Among 1085 patients with ≥15-year follow-up, the treated patients were less likely to experience relapses (hazard ratio [HR], 0.59; 95% CI, 0.50–0.70; P = 10-9) and worsening of disability (HR, 0.81; 95% CI, 0.67–0.99; P = .043). The probability of disability improvement did not differ between the treated and the untreated pseudo-cohorts (HR, 0.91; 95% CI, 0.69–1.2, P = .54).
Overall, treated patients were less likely to experience relapses (HR, 0.60; 95% CI, 0.43–0.82; P = .0016), worsening of disability (HR, 0.56; 95% CI, 0.38–0.82; P = .0026) and progress to Expanded Disability Status Scale (EDSS) step 6 (HR, 0.33; 95% CI, 0.19–0.59; P = .00019).
“The results of our study are supported by a study of 5610 patients enrolled in the UK Risk Sharing Scheme, which showed, using Markov and multilevel continuous models, that treatment with interferon β or glatiramer acetate was associated with a 24% decrease in disability accrual over up to 6 years,” Kalincik and colleagues wrote, noting that another MSBase study of 2466 patients with MS also suggested that continuous exposure to interferon β or glatiramer acetate over 10 years was linked with slowed disability accrual.
This current work also explored the likelihood of relapse when the time variable in the full study cohort was defined as the time from the first symptom, finding that the treated cohort had a lower annualized relapse rate (ARR) than the untreated pseudo-cohort (0.32 vs. 0.47, respectively; HR, 0.54; 95% CI, 0.45–0.65; P = 10-10) and less likelihood of disability accumulation events (HR, 0.69; 95% CI, 0.55–0.85; P = .0007). There was no difference between the pseudo-cohorts in disability improvement (HR, 1.20; 95% CI, 0.96–1.50; P = .1).
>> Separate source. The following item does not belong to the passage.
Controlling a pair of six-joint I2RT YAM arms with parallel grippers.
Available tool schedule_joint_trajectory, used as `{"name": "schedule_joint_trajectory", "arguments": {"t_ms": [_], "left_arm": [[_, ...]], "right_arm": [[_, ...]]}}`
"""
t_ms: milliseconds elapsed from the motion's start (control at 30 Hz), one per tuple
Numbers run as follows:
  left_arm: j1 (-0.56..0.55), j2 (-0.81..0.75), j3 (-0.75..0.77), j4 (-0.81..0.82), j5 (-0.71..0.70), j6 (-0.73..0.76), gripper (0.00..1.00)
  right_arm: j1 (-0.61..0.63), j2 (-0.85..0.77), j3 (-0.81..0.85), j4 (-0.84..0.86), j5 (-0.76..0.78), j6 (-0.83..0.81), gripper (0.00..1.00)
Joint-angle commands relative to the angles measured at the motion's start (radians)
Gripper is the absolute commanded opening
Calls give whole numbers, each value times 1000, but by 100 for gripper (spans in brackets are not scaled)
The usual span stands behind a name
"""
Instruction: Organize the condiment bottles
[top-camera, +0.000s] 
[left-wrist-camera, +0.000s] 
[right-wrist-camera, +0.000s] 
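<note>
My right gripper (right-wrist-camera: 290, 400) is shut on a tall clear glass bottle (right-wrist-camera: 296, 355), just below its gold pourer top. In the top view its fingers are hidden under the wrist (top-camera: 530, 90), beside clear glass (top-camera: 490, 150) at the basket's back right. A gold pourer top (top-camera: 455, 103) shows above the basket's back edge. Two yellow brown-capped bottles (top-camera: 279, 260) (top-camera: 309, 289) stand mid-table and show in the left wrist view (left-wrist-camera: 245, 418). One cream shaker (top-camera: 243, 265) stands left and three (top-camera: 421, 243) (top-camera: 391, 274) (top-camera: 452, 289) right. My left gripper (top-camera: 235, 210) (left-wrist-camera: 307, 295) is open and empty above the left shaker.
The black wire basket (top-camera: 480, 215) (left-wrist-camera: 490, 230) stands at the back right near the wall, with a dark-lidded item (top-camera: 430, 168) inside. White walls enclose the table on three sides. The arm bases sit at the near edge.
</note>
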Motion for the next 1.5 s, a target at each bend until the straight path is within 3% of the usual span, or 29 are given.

Similarly, when assessed by patient age, the treated cohort experienced a lower ARR (0.32 vs. 0.46; HR, 0.53; 95% CI, 0.43–0.65; P = 10-9) and disability accumulation events (HR, 0.68; 95% CI, 0.55–0.85; P = .0006). The probability of disability improvement did not differ between the compared pseudo-cohorts (HR, 1.20; 95% CI, 0.95–1.50; P = .13).
“In early MS, accelerated recovery from previously accrued disability can be observed early after commencing immunotherapy,” Kalincik and colleagues wrote. “Therefore, sustained, long-term immunotherapy from [the] early stages of MS is advisable as a strategy to preserve patients’ neurological capacity over the long-term.”